Task goal:
Restate every record word for word, without the pictures.

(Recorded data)
-=-=-=-=-
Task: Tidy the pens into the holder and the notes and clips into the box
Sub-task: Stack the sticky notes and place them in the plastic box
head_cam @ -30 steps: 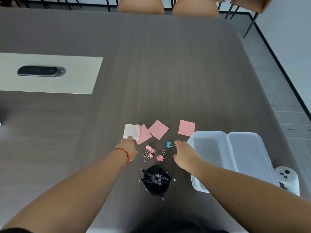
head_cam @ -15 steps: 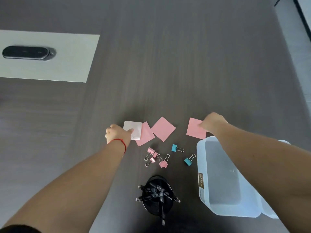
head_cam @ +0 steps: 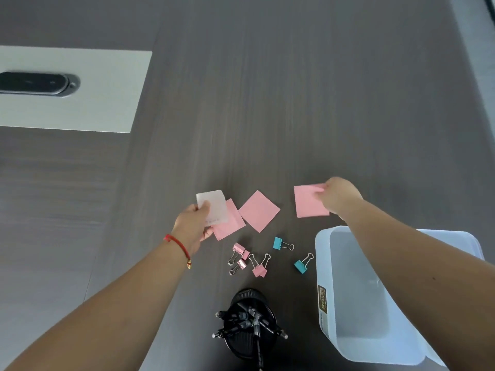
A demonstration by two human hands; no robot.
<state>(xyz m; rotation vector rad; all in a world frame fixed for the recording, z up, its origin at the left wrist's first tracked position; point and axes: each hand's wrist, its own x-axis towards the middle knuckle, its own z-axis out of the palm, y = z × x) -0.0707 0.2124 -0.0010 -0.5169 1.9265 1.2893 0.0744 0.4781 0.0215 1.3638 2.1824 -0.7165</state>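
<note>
Taking the pen holder (head_cam: 250, 326) as the anchor, it sits on the counter (head_cam: 267, 103) with black pens already stuffed in it. Up and left of it, the left hand (head_cam: 191, 223) pinches a white note (head_cam: 214, 206) that overlaps a pink note (head_cam: 230, 223). Straight above lie another pink note (head_cam: 259, 211) and a scatter of pink clips (head_cam: 247, 259); two teal clips (head_cam: 290, 254) sit just right. Further right, the right hand (head_cam: 338, 195) grips a third pink note (head_cam: 308, 202) by its edge, above the clear box (head_cam: 325, 263), with that forearm crossing over the box.

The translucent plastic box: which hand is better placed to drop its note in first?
The right hand. It pinches the pink square note lying just beyond the translucent plastic box. The left hand, holding the white note, is farther away.
</note>
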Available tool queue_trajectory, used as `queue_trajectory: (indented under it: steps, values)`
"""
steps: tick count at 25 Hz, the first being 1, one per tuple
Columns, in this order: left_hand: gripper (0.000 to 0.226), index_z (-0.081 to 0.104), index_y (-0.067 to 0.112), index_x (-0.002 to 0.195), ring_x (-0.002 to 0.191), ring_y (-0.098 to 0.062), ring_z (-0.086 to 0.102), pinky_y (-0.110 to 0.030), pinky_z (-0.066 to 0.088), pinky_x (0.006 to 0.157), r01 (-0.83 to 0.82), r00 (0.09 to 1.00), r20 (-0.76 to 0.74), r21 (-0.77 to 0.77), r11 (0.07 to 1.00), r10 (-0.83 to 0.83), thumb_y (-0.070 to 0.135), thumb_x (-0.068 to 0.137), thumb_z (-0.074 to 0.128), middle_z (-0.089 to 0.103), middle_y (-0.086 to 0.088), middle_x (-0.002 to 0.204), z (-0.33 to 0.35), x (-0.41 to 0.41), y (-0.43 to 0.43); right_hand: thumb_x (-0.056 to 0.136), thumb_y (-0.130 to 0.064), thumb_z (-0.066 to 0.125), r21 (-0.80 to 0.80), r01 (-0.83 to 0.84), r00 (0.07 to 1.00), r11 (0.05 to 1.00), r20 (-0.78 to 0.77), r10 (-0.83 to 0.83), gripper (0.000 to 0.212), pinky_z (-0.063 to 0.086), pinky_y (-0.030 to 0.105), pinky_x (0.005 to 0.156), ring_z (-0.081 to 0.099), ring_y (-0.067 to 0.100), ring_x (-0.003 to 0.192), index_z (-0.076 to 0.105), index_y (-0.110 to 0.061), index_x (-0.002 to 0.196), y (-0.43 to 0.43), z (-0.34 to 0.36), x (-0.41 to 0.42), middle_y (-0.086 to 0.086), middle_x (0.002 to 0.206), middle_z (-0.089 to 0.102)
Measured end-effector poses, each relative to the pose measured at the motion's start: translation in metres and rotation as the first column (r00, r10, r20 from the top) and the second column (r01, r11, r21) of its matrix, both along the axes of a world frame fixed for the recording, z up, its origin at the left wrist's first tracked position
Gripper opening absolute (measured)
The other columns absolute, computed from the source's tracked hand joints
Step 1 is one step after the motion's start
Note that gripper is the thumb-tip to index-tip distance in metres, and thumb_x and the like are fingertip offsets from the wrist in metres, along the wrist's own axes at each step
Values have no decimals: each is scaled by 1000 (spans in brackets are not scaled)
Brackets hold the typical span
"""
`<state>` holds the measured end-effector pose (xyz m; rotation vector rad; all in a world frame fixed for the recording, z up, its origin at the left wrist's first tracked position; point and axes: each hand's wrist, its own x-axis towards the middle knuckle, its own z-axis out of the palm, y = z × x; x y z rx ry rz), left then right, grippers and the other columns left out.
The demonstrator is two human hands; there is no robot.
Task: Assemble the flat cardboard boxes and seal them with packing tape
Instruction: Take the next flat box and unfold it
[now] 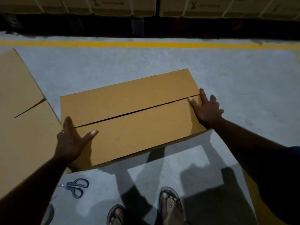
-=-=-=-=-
Result of this task:
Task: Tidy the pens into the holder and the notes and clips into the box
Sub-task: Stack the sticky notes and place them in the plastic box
head_cam @ -30 steps: 
head_cam @ -15 steps: 
head_cam @ +0 steps: 
A demonstration by two human hands; no robot.
<state>(xyz m; rotation vector rad; all in a world frame fixed for the recording, z up, its origin at the left wrist's first tracked position; point and axes: each hand's wrist, its own x-axis towards the middle knuckle, its own z-axis out of the palm, y = z × x) -0.0707 0.2124 -0.0010 -0.5169 1.9265 1.2893 0.0744 0.4781 0.0215 1.3638 2.1824 -0.7165</state>
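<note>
Taking the pen holder (head_cam: 250, 326) as the anchor, it sits on the counter (head_cam: 267, 103) with black pens already stuffed in it. Up and left of it, the left hand (head_cam: 191, 223) pinches a white note (head_cam: 214, 206) that overlaps a pink note (head_cam: 230, 223). Straight above lie another pink note (head_cam: 259, 211) and a scatter of pink clips (head_cam: 247, 259); two teal clips (head_cam: 290, 254) sit just right. Further right, the right hand (head_cam: 338, 195) grips a third pink note (head_cam: 308, 202) by its edge, above the clear box (head_cam: 325, 263), with that forearm crossing over the box.

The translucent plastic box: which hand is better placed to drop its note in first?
The right hand. It pinches the pink square note lying just beyond the translucent plastic box. The left hand, holding the white note, is farther away.
</note>
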Available tool queue_trajectory, used as `queue_trajectory: (indented under it: steps, values)`
"""
steps: tick count at 25 Hz, the first being 1, one per tuple
Columns, in this order: left_hand: gripper (0.000 to 0.226), index_z (-0.081 to 0.104), index_y (-0.067 to 0.112), index_x (-0.002 to 0.195), ring_x (-0.002 to 0.191), ring_y (-0.098 to 0.062), ring_z (-0.086 to 0.102), pinky_y (-0.110 to 0.030), pinky_z (-0.066 to 0.088), pinky_x (0.006 to 0.157), r01 (-0.83 to 0.82), r00 (0.09 to 1.00), r20 (-0.76 to 0.74), r21 (-0.77 to 0.77), r11 (0.07 to 1.00), r10 (-0.83 to 0.83), thumb_y (-0.070 to 0.135), thumb_x (-0.068 to 0.137), thumb_z (-0.074 to 0.128), middle_z (-0.089 to 0.103), middle_y (-0.086 to 0.088), middle_x (-0.002 to 0.204), z (-0.33 to 0.35), x (-0.41 to 0.41), y (-0.43 to 0.43); right_hand: thumb_x (-0.056 to 0.136), thumb_y (-0.130 to 0.064), thumb_z (-0.066 to 0.125), r21 (-0.80 to 0.80), r01 (-0.83 to 0.84), r00 (0.07 to 1.00), r11 (0.05 to 1.00), r20 (-0.78 to 0.77), r10 (-0.83 to 0.83), gripper (0.000 to 0.212), pinky_z (-0.063 to 0.086), pinky_y (-0.030 to 0.105), pinky_x (0.005 to 0.156), ring_z (-0.081 to 0.099), ring_y (-0.067 to 0.100), ring_x (-0.003 to 0.192), index_z (-0.076 to 0.105), index_y (-0.110 to 0.061), index_x (-0.002 to 0.196), y (-0.43 to 0.43), z (-0.34 to 0.36), x (-0.41 to 0.42), middle_y (-0.086 to 0.086), middle_x (0.002 to 0.206), middle_z (-0.089 to 0.102)
Measured end-effector poses, each relative to the pose measured at the motion's start: translation in metres and rotation as the first column (r00, r10, r20 from the top) and the second column (r01, r11, r21) of its matrix, both along the axes of a world frame fixed for the recording, z up, its origin at the left wrist's first tracked position
Gripper opening absolute (measured)
The other columns absolute, computed from the source's tracked hand joints
Step 1 is one step after the motion's start
Note that gripper is the thumb-tip to index-tip distance in metres, and thumb_x and the like are fingertip offsets from the wrist in metres, along the wrist's own axes at each step
Values have no decimals: each is scaled by 1000 (spans in brackets are not scaled)
Brackets hold the typical span
"""
`<state>` holds the measured end-effector pose (xyz m; rotation vector rad; all in a world frame fixed for the recording, z up, its origin at the left wrist's first tracked position; point and axes: each hand's wrist, its own x-axis towards the middle knuckle, its own z-axis out of the palm, y = z × x; x y z rx ry rz), left then right, grippers and the other columns left out.
The demonstrator is two human hands; there is no robot.
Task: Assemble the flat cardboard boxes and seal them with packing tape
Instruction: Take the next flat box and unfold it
[now] 

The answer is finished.